Prompt — Collect each line of the records containing the string "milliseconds".

Records contained in a dataset:
════════════════
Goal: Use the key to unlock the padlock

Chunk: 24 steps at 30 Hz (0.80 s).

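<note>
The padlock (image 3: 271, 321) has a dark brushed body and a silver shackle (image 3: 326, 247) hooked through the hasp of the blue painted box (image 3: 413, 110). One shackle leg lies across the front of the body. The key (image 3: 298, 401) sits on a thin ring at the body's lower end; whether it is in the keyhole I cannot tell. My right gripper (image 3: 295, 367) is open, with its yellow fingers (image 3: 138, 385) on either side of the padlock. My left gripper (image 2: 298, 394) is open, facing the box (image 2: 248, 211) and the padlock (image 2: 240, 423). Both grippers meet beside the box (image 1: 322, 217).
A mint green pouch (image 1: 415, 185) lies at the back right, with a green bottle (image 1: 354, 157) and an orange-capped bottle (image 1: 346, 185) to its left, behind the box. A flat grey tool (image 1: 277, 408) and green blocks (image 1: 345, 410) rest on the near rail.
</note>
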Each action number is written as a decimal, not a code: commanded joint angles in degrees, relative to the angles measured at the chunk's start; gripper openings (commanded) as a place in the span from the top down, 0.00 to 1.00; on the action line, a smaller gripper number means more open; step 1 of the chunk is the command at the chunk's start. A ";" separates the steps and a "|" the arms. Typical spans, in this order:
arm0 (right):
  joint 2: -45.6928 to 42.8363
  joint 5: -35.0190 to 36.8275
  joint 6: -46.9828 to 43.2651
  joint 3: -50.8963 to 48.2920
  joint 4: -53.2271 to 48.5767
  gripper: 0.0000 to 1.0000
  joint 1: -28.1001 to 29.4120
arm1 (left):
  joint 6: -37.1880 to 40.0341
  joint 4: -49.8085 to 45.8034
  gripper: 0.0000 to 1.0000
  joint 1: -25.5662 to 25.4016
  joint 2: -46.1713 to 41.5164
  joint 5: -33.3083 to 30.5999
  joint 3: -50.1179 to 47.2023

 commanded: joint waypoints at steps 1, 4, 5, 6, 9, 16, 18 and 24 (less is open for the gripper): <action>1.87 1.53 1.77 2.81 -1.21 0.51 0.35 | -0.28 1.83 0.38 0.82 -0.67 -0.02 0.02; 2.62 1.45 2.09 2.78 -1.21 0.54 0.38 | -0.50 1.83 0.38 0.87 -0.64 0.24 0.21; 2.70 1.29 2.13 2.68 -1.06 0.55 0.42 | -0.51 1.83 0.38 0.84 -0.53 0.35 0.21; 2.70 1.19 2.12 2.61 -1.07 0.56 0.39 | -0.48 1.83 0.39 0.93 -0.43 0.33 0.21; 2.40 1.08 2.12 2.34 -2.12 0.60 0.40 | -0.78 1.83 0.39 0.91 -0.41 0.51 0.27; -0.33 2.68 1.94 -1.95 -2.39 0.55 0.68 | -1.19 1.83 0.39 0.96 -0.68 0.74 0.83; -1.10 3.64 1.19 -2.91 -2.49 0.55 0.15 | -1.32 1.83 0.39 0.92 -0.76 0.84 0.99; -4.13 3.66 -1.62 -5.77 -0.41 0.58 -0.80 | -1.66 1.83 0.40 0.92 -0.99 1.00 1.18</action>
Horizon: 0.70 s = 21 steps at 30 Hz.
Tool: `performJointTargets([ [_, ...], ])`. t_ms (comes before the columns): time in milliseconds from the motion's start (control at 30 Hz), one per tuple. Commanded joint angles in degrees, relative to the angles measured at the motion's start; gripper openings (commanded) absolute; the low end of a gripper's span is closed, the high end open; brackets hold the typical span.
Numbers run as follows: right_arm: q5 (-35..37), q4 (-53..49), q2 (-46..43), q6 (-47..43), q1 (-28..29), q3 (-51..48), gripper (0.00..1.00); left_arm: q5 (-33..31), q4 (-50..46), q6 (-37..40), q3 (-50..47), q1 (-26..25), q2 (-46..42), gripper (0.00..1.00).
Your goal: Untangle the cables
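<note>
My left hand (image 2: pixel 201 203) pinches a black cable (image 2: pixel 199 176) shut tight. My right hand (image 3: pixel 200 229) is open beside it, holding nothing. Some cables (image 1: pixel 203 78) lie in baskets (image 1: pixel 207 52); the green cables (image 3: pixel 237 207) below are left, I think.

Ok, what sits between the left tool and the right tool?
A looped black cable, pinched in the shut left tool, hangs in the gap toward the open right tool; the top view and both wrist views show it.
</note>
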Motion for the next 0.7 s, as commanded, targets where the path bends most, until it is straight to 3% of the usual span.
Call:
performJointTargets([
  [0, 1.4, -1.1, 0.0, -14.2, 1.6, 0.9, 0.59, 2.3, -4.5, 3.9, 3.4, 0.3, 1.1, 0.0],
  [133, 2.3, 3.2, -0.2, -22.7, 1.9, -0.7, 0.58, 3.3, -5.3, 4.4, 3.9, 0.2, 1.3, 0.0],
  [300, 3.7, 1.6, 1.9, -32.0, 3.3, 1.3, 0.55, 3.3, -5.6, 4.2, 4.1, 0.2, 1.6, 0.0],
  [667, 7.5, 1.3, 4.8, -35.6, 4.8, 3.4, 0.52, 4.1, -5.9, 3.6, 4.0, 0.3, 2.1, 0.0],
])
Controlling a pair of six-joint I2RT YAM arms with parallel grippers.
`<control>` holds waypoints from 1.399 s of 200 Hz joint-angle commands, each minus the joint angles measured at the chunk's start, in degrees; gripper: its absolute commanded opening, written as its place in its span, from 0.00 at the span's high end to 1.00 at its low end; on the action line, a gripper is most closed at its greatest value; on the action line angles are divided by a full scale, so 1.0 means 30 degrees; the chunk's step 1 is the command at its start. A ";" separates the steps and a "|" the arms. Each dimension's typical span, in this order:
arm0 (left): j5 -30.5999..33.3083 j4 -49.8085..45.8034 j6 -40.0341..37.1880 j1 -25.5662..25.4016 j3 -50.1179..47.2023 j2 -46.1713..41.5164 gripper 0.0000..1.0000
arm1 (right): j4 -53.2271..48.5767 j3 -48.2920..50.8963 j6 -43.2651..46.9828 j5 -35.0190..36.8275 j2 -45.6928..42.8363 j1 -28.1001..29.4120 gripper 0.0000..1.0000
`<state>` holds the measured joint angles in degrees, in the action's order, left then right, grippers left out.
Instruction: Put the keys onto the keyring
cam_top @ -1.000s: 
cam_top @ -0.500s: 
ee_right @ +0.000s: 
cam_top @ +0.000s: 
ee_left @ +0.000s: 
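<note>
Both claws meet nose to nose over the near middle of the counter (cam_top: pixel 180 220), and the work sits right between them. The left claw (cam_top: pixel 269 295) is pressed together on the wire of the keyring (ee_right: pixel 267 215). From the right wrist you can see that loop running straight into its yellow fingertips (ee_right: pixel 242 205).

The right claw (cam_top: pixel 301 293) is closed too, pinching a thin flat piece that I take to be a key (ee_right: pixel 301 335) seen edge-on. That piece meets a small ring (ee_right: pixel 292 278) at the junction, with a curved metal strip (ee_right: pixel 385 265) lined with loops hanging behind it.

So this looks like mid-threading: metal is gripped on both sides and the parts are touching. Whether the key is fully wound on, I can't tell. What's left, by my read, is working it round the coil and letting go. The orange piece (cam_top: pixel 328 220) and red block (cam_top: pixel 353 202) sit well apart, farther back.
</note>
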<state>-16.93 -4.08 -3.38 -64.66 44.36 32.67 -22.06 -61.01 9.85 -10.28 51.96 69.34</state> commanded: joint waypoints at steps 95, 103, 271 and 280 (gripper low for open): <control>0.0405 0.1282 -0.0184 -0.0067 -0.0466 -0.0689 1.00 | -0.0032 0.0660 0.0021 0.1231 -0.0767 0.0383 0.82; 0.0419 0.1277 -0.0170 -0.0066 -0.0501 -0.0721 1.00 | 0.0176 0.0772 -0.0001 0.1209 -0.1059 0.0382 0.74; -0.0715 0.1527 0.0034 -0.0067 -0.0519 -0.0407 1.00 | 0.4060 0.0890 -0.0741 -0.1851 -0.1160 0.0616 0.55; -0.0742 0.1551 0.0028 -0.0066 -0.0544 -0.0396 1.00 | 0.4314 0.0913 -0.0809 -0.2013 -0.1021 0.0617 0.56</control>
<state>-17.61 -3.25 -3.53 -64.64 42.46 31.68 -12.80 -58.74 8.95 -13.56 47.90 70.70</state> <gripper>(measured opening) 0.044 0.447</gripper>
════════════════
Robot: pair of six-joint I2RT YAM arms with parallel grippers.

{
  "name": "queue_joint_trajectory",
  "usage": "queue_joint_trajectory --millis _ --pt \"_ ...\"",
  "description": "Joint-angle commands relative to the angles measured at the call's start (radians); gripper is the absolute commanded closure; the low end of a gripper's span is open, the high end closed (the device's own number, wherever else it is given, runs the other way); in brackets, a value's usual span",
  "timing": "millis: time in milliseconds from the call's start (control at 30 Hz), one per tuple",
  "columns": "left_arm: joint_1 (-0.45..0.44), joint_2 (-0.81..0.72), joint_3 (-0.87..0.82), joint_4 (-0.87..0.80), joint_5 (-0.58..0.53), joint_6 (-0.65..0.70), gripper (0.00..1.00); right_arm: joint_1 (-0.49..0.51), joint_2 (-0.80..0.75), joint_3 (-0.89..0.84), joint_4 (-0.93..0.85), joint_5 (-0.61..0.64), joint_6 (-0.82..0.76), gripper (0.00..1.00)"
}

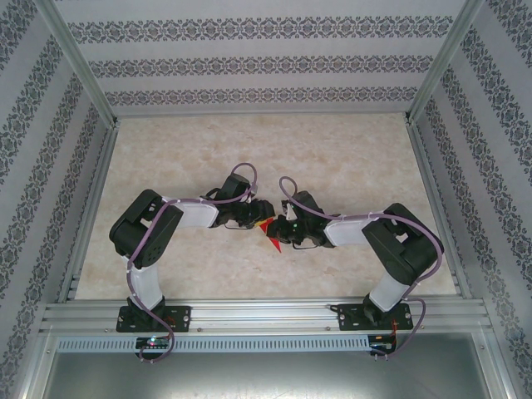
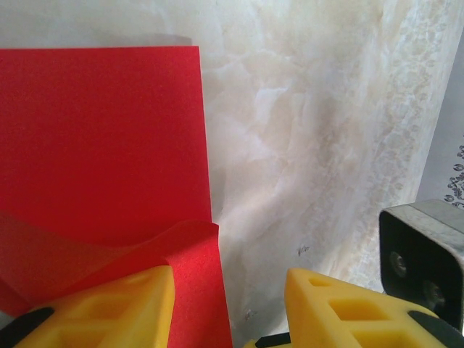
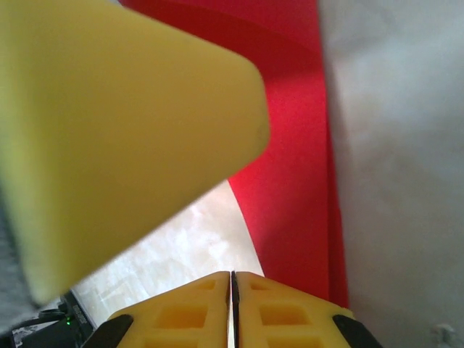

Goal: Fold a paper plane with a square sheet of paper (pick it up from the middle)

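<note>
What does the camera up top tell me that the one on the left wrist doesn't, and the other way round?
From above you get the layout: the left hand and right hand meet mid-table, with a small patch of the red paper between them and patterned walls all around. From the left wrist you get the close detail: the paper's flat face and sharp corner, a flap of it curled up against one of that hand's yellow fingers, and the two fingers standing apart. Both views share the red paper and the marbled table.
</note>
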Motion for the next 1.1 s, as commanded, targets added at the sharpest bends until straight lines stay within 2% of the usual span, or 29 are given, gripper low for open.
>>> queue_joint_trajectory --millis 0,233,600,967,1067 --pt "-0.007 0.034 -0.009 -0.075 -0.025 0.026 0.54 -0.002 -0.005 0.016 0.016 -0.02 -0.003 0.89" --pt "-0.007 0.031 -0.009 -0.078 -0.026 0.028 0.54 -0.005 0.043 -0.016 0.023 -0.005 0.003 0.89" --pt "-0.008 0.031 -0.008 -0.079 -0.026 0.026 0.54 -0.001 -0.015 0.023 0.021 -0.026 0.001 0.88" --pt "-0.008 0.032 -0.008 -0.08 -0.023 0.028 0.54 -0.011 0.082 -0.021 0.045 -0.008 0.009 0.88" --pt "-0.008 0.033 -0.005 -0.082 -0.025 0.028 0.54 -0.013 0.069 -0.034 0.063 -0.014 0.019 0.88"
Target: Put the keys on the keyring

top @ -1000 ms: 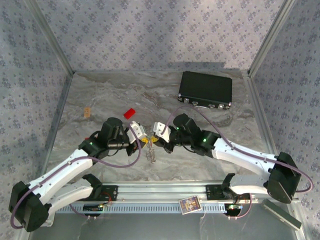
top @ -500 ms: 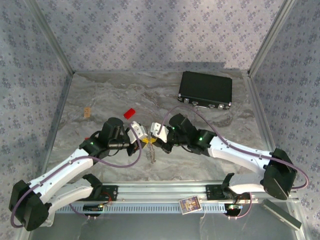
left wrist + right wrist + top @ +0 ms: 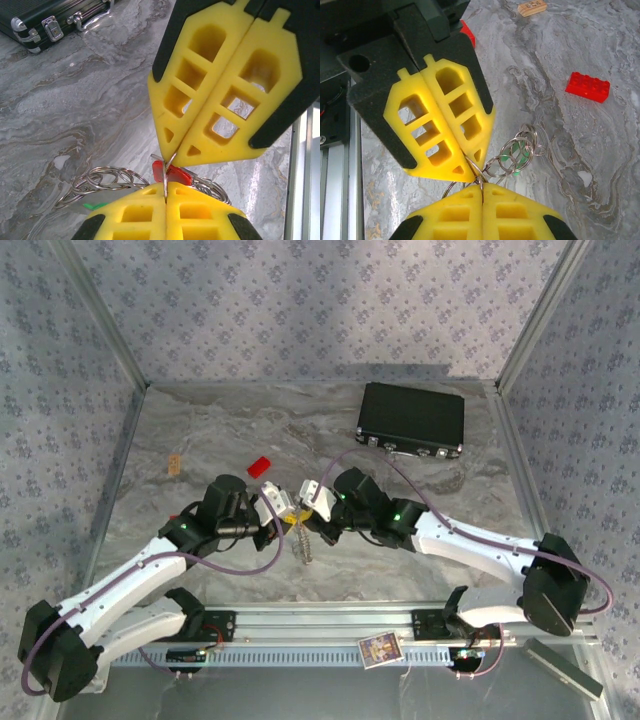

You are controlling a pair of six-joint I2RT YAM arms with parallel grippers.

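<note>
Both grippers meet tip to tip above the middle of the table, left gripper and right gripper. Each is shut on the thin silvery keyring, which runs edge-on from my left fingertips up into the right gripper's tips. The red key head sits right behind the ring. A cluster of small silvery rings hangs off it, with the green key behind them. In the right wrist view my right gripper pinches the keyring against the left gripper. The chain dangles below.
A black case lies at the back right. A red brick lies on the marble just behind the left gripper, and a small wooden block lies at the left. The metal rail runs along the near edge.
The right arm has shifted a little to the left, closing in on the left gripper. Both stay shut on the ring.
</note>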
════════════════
Exercise result —
Tool: `performJointTargets([ [_, ...], ])`. t_ms (comes before the columns): time in milliseconds from the motion's start (control at 30 Hz), one per tuple. Commanded joint angles in degrees, relative to the angles measured at the motion's start; gripper openings (commanded) absolute; the low end of a gripper's span is closed, the high end open; brackets hold the typical span.
  "timing": "millis: time in milliseconds from the call's start (control at 30 Hz), one per tuple",

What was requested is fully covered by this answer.